__Assigned task__.
Replicate the data exactly, every line included.

__Recorded data__.

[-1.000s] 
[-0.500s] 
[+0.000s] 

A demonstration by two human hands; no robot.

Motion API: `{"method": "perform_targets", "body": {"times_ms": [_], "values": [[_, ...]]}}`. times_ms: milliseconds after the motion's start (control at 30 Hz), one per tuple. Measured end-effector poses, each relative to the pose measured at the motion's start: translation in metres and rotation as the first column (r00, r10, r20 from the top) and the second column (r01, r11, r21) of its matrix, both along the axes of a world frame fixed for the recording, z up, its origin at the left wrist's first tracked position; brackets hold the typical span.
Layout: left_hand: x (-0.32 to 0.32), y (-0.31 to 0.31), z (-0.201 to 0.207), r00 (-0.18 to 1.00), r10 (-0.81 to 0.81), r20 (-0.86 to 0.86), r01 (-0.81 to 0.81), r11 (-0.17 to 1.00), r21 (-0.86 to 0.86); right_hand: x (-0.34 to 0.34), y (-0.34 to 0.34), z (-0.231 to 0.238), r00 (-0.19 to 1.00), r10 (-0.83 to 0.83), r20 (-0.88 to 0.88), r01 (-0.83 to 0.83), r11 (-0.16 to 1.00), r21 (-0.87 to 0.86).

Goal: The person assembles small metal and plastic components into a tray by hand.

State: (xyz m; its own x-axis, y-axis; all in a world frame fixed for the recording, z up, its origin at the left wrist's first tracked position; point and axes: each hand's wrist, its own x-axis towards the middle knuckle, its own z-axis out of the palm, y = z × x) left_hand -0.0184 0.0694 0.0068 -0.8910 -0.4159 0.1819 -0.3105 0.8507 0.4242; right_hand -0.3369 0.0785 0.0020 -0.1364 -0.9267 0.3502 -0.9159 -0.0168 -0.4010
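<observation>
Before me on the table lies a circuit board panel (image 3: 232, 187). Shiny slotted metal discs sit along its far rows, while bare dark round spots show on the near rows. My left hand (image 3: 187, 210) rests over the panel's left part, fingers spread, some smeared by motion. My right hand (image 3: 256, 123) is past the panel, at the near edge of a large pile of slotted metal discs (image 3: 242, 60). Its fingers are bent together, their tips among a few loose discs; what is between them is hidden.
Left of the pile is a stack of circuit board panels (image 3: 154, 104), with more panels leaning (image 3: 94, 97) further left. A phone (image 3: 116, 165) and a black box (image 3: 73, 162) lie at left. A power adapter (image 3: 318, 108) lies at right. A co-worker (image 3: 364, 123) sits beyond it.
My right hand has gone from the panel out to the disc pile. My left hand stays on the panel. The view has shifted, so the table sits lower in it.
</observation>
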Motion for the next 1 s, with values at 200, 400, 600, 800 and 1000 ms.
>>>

__Result of this task__.
[-1.000s] 
[-0.500s] 
[+0.000s] 

A demonstration by two human hands; no robot.

Motion API: `{"method": "perform_targets", "body": {"times_ms": [_], "values": [[_, ...]]}}`. times_ms: milliseconds after the motion's start (control at 30 Hz), one per tuple. Measured end-effector poses, each relative to the pose measured at the motion's start: translation in metres and rotation as the first column (r00, r10, r20 from the top) and the second column (r01, r11, r21) of its matrix, both along the axes of a world frame fixed for the recording, z up, its origin at the left wrist's first tracked position; brackets hold the typical span.
Layout: left_hand: x (-0.32 to 0.32), y (-0.31 to 0.31), z (-0.201 to 0.207), r00 (-0.18 to 1.00), r10 (-0.81 to 0.81), r20 (-0.86 to 0.86), r01 (-0.81 to 0.81), r11 (-0.17 to 1.00), r21 (-0.86 to 0.86); right_hand: x (-0.34 to 0.34), y (-0.34 to 0.34), z (-0.231 to 0.238), r00 (-0.19 to 1.00), r10 (-0.83 to 0.83), r20 (-0.88 to 0.88), r01 (-0.83 to 0.83), r11 (-0.16 to 1.00), r21 (-0.87 to 0.86).

Goal: The person assembles small metal and plastic components into a tray by hand.

State: (xyz m; its own x-axis, y-axis; all in a world frame fixed for the recording, z up, its origin at the left wrist's first tracked position; point and axes: each hand's wrist, its own x-axis towards the middle knuckle, its own z-axis out of the palm, y = z × x) left_hand -0.0184 0.0694 0.0068 -0.8910 -0.4159 0.1819 -0.3105 0.8507 0.4242; right_hand -0.3369 0.0785 0.0020 -0.1364 -0.9267 0.3502 -0.9159 -0.0168 -0.4010
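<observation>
Before me on the table lies a circuit board panel (image 3: 232, 187). Shiny slotted metal discs sit along its far rows, while bare dark round spots show on the near rows. My left hand (image 3: 187, 210) rests over the panel's left part, fingers spread, some smeared by motion. My right hand (image 3: 256, 123) is past the panel, at the near edge of a large pile of slotted metal discs (image 3: 242, 60). Its fingers are bent together, their tips among a few loose discs; what is between them is hidden.
Left of the pile is a stack of circuit board panels (image 3: 154, 104), with more panels leaning (image 3: 94, 97) further left. A phone (image 3: 116, 165) and a black box (image 3: 73, 162) lie at left. A power adapter (image 3: 318, 108) lies at right. A co-worker (image 3: 364, 123) sits beyond it.
My right hand has gone from the panel out to the disc pile. My left hand stays on the panel. The view has shifted, so the table sits lower in it.
</observation>
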Motion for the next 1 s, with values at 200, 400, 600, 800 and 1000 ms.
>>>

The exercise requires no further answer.